> _Exercise details_: Repeat the data exactly as it stands.

> _The data_:
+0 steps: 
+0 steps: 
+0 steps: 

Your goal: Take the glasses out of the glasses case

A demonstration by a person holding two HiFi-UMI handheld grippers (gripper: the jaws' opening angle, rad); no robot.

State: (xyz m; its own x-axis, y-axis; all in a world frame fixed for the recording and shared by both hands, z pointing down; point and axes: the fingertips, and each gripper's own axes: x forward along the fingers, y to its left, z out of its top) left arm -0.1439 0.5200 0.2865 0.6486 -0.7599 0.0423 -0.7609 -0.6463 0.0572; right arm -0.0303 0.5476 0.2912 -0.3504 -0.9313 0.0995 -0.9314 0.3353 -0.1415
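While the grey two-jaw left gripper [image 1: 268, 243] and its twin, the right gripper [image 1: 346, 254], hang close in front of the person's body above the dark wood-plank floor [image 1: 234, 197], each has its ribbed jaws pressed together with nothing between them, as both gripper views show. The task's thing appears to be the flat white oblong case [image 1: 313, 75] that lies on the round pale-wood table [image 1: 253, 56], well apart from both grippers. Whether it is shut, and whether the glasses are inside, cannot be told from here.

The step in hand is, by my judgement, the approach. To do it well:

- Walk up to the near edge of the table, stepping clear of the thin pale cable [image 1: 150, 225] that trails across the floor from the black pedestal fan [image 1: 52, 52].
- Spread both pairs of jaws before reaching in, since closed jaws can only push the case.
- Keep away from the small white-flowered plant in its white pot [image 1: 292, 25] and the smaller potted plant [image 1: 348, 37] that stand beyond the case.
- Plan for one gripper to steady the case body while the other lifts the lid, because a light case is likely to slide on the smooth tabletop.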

> _Answer to this task_:
+0 steps: 
+0 steps: 
+0 steps: 

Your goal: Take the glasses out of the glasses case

A demonstration by a person holding two HiFi-UMI handheld grippers (gripper: the jaws' opening angle, rad); no robot.

State: (xyz m; its own x-axis, y-axis; all in a world frame fixed for the recording and shared by both hands, z pointing down; point and axes: the fingertips, and each gripper's own axes: x forward along the fingers, y to its left, z out of its top) left arm -0.1439 0.5200 0.2865 0.6486 -0.7599 0.0423 -0.7609 -0.6463 0.0572; right arm -0.0303 0.5476 0.2912 -0.3504 -0.9313 0.0995 -0.9314 0.3353 -0.1415
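While the grey two-jaw left gripper [image 1: 268, 243] and its twin, the right gripper [image 1: 346, 254], hang close in front of the person's body above the dark wood-plank floor [image 1: 234, 197], each has its ribbed jaws pressed together with nothing between them, as both gripper views show. The task's thing appears to be the flat white oblong case [image 1: 313, 75] that lies on the round pale-wood table [image 1: 253, 56], well apart from both grippers. Whether it is shut, and whether the glasses are inside, cannot be told from here.

The step in hand is, by my judgement, the approach. To do it well:

- Walk up to the near edge of the table, stepping clear of the thin pale cable [image 1: 150, 225] that trails across the floor from the black pedestal fan [image 1: 52, 52].
- Spread both pairs of jaws before reaching in, since closed jaws can only push the case.
- Keep away from the small white-flowered plant in its white pot [image 1: 292, 25] and the smaller potted plant [image 1: 348, 37] that stand beyond the case.
- Plan for one gripper to steady the case body while the other lifts the lid, because a light case is likely to slide on the smooth tabletop.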

The exercise requires no further output.